__Exercise details__
Once you reach the line with "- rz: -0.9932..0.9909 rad" below, copy each line exactly, stopping after the line with "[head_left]", and skip any pictures.
+++ Input data +++
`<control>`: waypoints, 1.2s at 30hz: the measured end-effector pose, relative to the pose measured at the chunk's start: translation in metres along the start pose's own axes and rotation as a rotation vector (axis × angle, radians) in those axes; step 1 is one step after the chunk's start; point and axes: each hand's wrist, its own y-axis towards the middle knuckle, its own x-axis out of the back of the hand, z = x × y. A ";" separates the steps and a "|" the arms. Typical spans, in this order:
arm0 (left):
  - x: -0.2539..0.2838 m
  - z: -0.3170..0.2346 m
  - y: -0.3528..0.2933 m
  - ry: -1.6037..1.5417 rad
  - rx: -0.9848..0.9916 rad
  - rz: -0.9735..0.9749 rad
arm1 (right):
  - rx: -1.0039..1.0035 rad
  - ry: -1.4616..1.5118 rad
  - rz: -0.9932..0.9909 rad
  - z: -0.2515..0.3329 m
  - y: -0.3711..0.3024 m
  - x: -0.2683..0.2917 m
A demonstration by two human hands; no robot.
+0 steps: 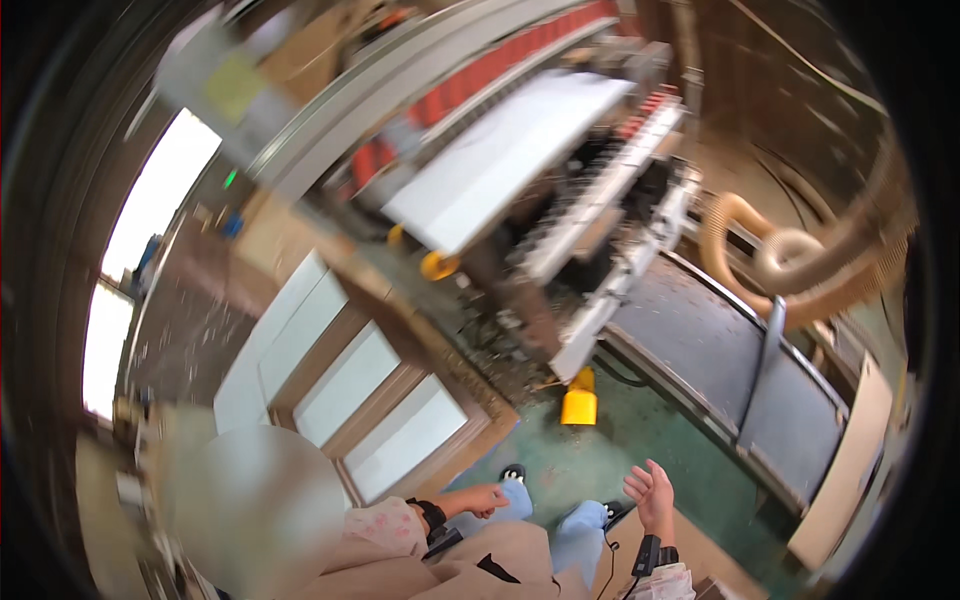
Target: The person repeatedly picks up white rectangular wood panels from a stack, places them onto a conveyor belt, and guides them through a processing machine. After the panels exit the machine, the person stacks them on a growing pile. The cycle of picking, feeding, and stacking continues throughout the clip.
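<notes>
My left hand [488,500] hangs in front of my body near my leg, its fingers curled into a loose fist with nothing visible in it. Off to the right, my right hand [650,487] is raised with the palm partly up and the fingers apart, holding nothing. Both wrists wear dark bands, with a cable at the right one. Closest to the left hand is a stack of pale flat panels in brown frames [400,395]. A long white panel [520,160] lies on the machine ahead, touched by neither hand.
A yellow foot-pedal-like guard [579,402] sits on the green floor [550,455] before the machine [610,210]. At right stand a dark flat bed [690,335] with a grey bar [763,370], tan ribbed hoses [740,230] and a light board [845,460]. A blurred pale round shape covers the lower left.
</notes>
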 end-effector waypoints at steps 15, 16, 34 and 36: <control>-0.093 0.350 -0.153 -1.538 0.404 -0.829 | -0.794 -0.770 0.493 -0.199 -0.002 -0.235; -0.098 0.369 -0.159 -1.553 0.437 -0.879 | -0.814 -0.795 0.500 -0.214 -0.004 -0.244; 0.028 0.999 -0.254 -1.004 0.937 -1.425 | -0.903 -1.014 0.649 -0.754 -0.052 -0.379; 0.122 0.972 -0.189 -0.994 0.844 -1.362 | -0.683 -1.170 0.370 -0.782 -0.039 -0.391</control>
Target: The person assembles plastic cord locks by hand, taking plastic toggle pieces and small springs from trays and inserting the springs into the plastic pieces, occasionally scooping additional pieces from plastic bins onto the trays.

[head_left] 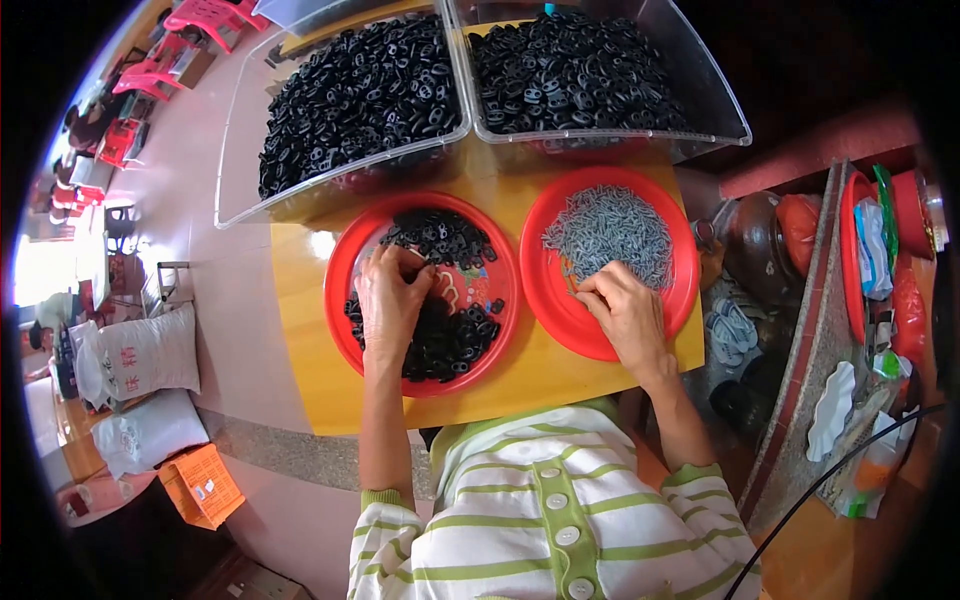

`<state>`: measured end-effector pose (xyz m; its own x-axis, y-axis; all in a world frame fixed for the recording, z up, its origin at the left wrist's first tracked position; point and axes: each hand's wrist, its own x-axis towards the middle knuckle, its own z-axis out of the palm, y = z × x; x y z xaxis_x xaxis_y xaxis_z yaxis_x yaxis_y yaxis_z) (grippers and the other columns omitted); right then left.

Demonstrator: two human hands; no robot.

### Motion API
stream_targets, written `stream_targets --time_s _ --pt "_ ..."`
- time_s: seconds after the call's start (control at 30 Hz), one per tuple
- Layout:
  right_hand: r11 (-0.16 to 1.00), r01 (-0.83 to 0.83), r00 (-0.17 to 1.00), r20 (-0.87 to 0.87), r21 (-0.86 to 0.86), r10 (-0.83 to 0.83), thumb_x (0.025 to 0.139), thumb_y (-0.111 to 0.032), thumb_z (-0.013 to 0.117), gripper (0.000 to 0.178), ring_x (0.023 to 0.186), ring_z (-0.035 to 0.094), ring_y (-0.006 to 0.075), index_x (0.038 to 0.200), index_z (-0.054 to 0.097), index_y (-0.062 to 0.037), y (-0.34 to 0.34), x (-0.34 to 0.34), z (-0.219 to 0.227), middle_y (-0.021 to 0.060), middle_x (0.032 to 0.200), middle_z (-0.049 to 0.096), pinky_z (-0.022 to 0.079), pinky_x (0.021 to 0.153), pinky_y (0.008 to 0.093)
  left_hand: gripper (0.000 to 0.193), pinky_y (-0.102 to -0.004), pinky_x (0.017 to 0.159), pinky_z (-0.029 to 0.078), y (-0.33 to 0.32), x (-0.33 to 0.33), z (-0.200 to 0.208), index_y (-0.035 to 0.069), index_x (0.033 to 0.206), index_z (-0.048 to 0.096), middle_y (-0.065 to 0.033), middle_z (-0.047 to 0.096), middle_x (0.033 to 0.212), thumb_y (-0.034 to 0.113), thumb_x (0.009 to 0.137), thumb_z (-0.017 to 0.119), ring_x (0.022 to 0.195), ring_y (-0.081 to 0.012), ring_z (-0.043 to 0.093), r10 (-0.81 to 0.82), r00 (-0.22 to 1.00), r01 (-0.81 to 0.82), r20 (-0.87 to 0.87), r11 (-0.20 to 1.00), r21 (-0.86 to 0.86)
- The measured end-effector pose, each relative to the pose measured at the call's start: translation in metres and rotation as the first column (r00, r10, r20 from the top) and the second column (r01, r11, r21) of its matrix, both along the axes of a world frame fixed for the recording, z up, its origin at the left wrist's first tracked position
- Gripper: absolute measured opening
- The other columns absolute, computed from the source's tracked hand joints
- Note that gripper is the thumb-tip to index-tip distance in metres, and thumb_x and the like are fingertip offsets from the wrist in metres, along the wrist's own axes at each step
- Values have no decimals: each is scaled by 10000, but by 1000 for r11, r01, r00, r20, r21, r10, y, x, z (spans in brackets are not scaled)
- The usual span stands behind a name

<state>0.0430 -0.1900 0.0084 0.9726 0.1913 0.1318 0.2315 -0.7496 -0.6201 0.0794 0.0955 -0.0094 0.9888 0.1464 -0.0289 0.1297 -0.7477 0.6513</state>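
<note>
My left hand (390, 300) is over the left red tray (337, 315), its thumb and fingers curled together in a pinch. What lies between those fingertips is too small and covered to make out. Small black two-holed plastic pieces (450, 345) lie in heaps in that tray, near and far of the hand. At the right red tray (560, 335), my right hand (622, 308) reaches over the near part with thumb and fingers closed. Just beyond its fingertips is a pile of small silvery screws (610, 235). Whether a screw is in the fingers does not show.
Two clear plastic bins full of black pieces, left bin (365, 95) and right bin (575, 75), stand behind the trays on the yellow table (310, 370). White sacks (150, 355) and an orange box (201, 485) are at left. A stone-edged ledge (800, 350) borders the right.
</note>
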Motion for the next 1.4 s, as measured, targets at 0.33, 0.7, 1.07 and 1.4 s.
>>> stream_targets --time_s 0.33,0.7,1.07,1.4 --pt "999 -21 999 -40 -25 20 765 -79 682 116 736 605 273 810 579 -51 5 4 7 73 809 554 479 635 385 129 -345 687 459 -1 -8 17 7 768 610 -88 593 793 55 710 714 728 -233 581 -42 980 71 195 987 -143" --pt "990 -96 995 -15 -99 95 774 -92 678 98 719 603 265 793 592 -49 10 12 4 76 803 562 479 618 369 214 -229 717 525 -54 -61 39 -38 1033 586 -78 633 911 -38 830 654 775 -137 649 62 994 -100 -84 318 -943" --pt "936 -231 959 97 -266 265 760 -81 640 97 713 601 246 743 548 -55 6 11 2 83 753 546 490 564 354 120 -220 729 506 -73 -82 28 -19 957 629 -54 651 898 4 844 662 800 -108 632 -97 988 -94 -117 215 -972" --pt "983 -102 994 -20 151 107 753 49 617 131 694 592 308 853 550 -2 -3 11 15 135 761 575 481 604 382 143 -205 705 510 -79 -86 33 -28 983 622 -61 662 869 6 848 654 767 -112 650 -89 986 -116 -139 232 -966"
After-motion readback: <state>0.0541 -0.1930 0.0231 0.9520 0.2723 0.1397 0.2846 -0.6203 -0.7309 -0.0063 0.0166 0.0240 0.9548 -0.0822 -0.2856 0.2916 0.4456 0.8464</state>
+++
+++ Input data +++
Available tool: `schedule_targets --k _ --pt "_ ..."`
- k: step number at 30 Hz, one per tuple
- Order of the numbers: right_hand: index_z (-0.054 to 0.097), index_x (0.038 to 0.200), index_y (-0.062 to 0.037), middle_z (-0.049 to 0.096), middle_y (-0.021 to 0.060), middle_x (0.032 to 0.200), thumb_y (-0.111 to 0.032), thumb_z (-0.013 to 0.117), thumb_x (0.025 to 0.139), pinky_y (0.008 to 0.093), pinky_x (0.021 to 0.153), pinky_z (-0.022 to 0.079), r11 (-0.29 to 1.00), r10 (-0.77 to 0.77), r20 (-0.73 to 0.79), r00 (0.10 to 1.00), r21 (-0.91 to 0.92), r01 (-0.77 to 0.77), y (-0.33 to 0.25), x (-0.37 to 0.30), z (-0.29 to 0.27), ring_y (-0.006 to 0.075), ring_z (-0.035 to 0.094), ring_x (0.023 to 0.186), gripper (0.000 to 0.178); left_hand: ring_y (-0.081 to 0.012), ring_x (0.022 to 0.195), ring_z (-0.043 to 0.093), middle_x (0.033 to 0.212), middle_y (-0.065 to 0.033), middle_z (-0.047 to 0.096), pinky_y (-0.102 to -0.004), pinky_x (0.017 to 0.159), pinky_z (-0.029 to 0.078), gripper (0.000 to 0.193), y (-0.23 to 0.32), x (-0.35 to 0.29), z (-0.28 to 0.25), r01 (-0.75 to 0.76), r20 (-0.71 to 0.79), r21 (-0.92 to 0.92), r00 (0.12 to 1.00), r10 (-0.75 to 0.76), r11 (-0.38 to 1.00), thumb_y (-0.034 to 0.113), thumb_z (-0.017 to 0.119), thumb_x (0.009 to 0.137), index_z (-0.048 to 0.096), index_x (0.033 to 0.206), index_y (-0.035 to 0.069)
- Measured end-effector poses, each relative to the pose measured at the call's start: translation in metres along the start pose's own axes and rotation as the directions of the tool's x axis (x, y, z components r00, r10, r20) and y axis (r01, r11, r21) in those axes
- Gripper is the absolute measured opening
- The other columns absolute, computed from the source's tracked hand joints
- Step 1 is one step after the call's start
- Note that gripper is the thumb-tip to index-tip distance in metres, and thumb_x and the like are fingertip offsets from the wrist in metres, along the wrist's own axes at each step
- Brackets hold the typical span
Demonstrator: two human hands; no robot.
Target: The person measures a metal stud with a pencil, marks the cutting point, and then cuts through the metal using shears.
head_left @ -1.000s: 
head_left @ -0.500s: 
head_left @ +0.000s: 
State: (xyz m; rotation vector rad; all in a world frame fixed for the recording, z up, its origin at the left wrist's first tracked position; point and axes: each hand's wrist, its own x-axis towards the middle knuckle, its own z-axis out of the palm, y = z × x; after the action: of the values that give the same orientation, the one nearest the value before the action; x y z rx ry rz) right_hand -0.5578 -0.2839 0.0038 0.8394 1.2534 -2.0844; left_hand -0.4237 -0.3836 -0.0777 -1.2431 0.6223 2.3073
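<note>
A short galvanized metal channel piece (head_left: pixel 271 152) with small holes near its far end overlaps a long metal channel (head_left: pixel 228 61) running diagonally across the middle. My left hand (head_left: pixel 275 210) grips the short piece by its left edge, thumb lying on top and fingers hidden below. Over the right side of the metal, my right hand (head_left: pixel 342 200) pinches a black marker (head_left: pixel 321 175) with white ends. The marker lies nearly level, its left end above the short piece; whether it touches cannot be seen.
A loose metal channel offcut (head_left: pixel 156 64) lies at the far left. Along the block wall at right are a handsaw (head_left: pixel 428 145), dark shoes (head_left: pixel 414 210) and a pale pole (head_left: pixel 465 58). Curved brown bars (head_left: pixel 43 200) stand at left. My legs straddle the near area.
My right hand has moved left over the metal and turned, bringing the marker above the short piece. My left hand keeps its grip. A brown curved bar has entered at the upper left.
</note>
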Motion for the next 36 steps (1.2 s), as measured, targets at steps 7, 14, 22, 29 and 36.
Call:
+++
__Solution to the problem__
  - rz: -0.9932..0.9909 rad
  - z: -0.2515..0.3329 m
  - y: -0.3711..0.3024 m
  - x: -0.2683..0.2917 m
A demonstration by two human hands; no robot.
+0 steps: 
Target: The person repeatedly picks up white rectangular wood panels from a stack, places them onto a conveyor belt, and guides them through a processing machine. After the panels exit the machine, the person stacks them on a growing pile. The cycle of picking, feeding, and stacking continues throughout the clip.
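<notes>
My left hand [488,500] hangs in front of my body near my leg, its fingers curled into a loose fist with nothing visible in it. Off to the right, my right hand [650,487] is raised with the palm partly up and the fingers apart, holding nothing. Both wrists wear dark bands, with a cable at the right one. Closest to the left hand is a stack of pale flat panels in brown frames [400,395]. A long white panel [520,160] lies on the machine ahead, touched by neither hand.
A yellow foot-pedal-like guard [579,402] sits on the green floor [550,455] before the machine [610,210]. At right stand a dark flat bed [690,335] with a grey bar [763,370], tan ribbed hoses [740,230] and a light board [845,460]. A blurred pale round shape covers the lower left.
</notes>
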 end-effector waypoints at steps 15, 16, 34 and 36: <control>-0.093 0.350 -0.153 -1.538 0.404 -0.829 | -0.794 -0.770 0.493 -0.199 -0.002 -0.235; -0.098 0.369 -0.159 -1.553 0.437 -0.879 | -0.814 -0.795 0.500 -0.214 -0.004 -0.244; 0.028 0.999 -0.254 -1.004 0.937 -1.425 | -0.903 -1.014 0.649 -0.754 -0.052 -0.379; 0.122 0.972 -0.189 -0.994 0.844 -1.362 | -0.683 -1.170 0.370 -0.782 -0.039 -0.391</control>
Target: The person assembles plastic cord locks by hand, taking plastic toggle pieces and small springs from trays and inserting the springs into the plastic pieces, occasionally scooping additional pieces from plastic bins onto the trays.

[head_left] 

The exercise is finished and nothing remains.